No, even worse than that, much worse than that: these CEOs and CTOs and hedge-fund traders, these folk of the mid-level power elite, seemed happier and more alive.
This, I suspect, is one of those truths so horrible that you can't talk about it in public. This is something that reporters must not write about, when they visit gatherings of the power elite.
Because the last news your readers want to hear, is that this person who is wealthier than you, is also smarter, happier, and not a bad person morally. Your reader would much rather read about how these folks are overworked to the bone or suffering from existential ennui. Failing that, your readers want to hear how the upper echelons got there by cheating, or at least smarming their way to the top. If you said anything as hideous as, "They seem more alive," you'd get lynched.
The comment below on EY's post (not written by me) is, in my judgement, a more accurate description of the business (and political) elite as a whole. It describes the Rulers -- people who run the world on a day to day basis. (I doubt EY would have been nearly as impressed by these people -- they fit his original stereotype of business executives.) The Creators and the Rulers are two partially disjoint groups within the elite.
I went to Harvard Business School, a self-styled pantheon for the business elite.
The average person was:
- top decile intellect (though probably not higher)
- top decile emotional intelligence (broadly construed - socially aware, self-aware, persuasion skills, etc.)
- highly conscientious / motivated
Few were truly brilliant intellectually. Few were academically distinguished (plenty of good ivy league degrees, but very few brilliant mathematical minds, etc.).
A good number will be at Davos in 20 years time.
Performance beyond a certain level in the vast majority of fields (and business is certainly one of them) is principally a function of having no cognitive and personal qualities which fall below a (high, but not insanely high) hygene threshold -- and then multiplied by determination, of course.
Conscientiousness, in fact, is the best single stable predictor of job success for complex jobs (well established in personality psychometrics).
Very high intelligence actually negatively correlates with career success (Kotter), probably because smart people enjoy solving problems, rather than making money selling things -- which outside of quant trading, show business and sport is really the only way of being really successful.
There are some extremely intelligent people in business (by which I mean high IQ, not just wise or experienced), but you tend to find them in the corners of the business landscape with the richest intellectual pastures: some areas of law, venture capital, some cutting edge technology fields.
Steve Ballmer - for instance - might deafen you, but he would not dazzle you.

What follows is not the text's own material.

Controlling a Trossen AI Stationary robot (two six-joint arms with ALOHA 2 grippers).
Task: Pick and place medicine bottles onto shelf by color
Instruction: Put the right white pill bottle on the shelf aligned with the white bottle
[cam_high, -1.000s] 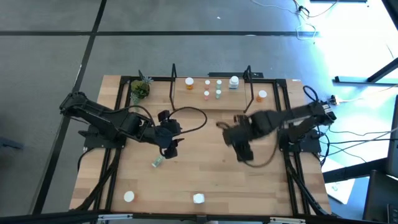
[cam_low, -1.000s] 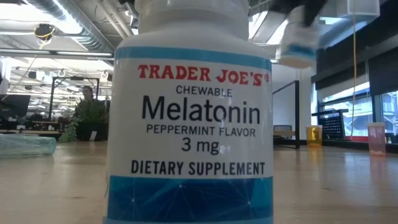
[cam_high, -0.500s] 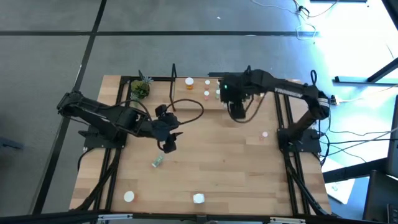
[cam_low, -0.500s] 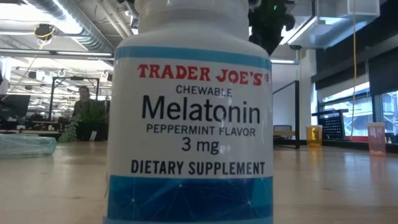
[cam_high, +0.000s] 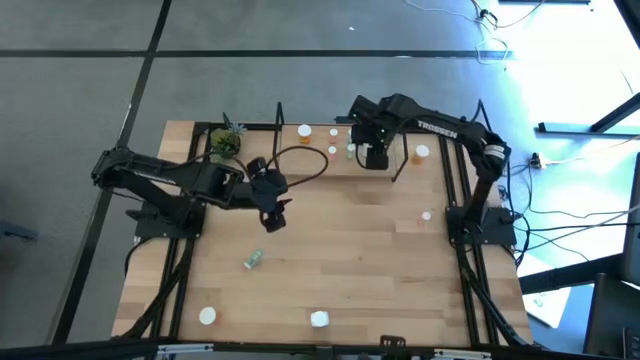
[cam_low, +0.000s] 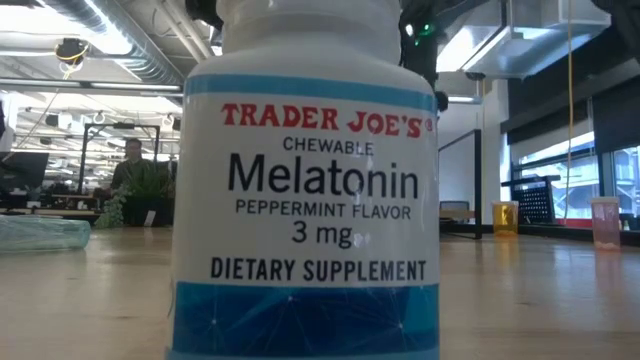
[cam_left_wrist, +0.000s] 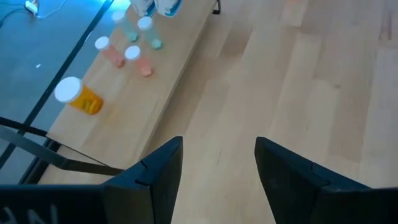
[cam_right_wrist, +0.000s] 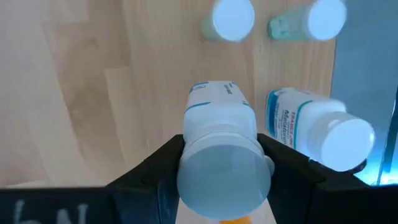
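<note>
My right gripper hangs over the shelf at the table's far side, shut on a white medicine bottle with a blue label. Beside it a like white bottle stands on the shelf, with two small bottles farther along. An orange bottle and more small ones rest on the board. My left gripper hovers open over bare tabletop left of centre, nothing between its fingers. My right gripper pinches the white bottle between its two fingers, one on each side of its upper body just under the cap. The fingers come from above, pointing down. The bottle hangs upright, cap up; whether its base touches the shelf, I cannot tell.
Loose on the table: a green bottle lying on its side, a white-capped one, a large melatonin bottle at the near edge, a small pink one. A potted plant stands far left. Black uprights flank the shelf.
My right gripper has swung from the table's middle toward the far edge and sunk a little over the shelf, carrying the white bottle clear of the table. My left gripper has drifted slightly toward the far edge, still open.
</note>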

To be precise, the Rulers are not just the most driven among the group described above, but also the luckiest. The Creators are actually drawn from a smaller population than the Rulers. In the world of Creators the ability threshold is higher and the volatility, although significant, is not as large as for HBS types trying to claw / smarm / cheat their way to the top.

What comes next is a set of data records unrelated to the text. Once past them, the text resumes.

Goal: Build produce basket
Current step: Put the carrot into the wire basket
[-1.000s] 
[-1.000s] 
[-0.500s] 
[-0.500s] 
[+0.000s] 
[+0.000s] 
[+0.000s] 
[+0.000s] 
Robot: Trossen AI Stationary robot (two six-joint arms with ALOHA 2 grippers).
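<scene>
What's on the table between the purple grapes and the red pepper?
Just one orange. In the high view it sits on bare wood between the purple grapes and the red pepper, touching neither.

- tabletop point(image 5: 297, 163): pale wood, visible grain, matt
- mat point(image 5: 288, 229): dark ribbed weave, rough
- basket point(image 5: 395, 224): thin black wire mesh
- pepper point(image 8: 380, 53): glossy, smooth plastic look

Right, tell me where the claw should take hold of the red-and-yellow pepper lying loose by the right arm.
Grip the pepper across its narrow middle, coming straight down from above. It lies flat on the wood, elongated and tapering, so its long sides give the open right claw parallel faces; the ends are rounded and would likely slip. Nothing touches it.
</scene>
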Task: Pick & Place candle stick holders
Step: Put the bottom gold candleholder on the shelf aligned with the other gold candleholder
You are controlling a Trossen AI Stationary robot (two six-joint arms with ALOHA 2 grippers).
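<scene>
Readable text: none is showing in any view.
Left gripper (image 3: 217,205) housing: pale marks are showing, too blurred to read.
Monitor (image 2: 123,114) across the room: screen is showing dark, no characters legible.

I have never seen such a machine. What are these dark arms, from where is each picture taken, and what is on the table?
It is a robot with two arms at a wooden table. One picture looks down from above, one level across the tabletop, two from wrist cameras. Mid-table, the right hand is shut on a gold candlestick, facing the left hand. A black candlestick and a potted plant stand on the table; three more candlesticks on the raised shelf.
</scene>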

In response to comments, further clarification:
Success in the Creator segment of the elite is more highly correlated with specific, observable capabilities like brainpower or creativity. A startup founder (or entrepreneur) has to have actually had (or at least recognized) a good idea and then, perhaps with help of team, implemented it. There is noise (luck), but signal to noise is not hopelessly small.

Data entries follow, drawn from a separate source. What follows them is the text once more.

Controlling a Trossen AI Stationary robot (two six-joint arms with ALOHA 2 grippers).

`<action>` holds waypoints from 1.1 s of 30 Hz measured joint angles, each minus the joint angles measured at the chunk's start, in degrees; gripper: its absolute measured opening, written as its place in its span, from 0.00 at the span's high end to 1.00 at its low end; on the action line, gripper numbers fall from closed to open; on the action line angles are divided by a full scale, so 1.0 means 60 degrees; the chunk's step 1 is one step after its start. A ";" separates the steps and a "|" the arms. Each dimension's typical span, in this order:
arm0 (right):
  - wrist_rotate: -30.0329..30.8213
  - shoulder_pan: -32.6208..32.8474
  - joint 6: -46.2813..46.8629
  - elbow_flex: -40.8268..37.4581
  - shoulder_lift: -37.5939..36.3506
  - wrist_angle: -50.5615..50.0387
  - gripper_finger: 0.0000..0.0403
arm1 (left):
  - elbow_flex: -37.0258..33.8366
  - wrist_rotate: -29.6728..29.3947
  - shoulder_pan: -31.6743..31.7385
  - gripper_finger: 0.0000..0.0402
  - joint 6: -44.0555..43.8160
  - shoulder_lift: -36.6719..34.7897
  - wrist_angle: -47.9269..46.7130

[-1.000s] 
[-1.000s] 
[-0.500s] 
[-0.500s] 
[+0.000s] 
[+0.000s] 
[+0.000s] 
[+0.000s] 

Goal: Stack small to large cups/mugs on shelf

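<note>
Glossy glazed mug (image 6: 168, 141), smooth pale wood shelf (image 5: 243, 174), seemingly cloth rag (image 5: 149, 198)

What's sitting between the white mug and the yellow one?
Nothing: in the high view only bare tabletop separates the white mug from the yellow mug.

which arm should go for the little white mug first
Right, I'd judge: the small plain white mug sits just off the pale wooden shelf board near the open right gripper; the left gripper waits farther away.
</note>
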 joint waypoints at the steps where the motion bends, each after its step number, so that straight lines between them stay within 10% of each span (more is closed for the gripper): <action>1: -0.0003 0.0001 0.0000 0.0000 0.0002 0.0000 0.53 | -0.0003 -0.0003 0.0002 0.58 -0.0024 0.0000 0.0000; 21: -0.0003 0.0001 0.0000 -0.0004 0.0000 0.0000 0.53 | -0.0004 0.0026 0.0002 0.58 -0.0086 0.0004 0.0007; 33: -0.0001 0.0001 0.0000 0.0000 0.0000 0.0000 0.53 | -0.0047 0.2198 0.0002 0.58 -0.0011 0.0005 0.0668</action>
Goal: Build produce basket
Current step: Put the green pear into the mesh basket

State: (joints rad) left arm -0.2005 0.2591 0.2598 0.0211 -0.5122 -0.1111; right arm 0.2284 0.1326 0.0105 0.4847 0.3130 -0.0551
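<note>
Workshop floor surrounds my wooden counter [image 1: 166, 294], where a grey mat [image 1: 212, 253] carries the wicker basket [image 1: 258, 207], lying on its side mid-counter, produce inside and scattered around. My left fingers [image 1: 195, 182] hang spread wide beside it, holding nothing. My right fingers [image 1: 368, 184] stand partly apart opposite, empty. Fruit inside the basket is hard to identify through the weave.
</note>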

In comparison, I think the selection of Rulers from the population of people who, e.g., are admitted to HBS, has a significantly larger stochastic component, so that, when you actually meet one of the Rulers, they tend to resemble the HBS population as a whole (they are the subset who won the lottery), as opposed to a sub-population that has been further selected for ability (e.g., the smartest or most charming or most determined HBS people). If the stochastic component dominates, the most successful ones will resemble the average (you can't directly detect that they are actually the "most lucky" HBS people), not a particular tail. I am more familiar with the Creator population, but have met plenty of Rulers (typically, MBAs who have climbed the ladder within a big organization and are now at or near the top), and my impressions seem to confirm the model I described above -- there are more supermen among the Creators, and more boring suits among the Rulers. However, as the commenter above notes, there ARE areas in business where you tend to find higher concentrations of supermen. Perhaps you could say that those are areas of business where there is a well-functioning meritocracy, or special abilities really matter.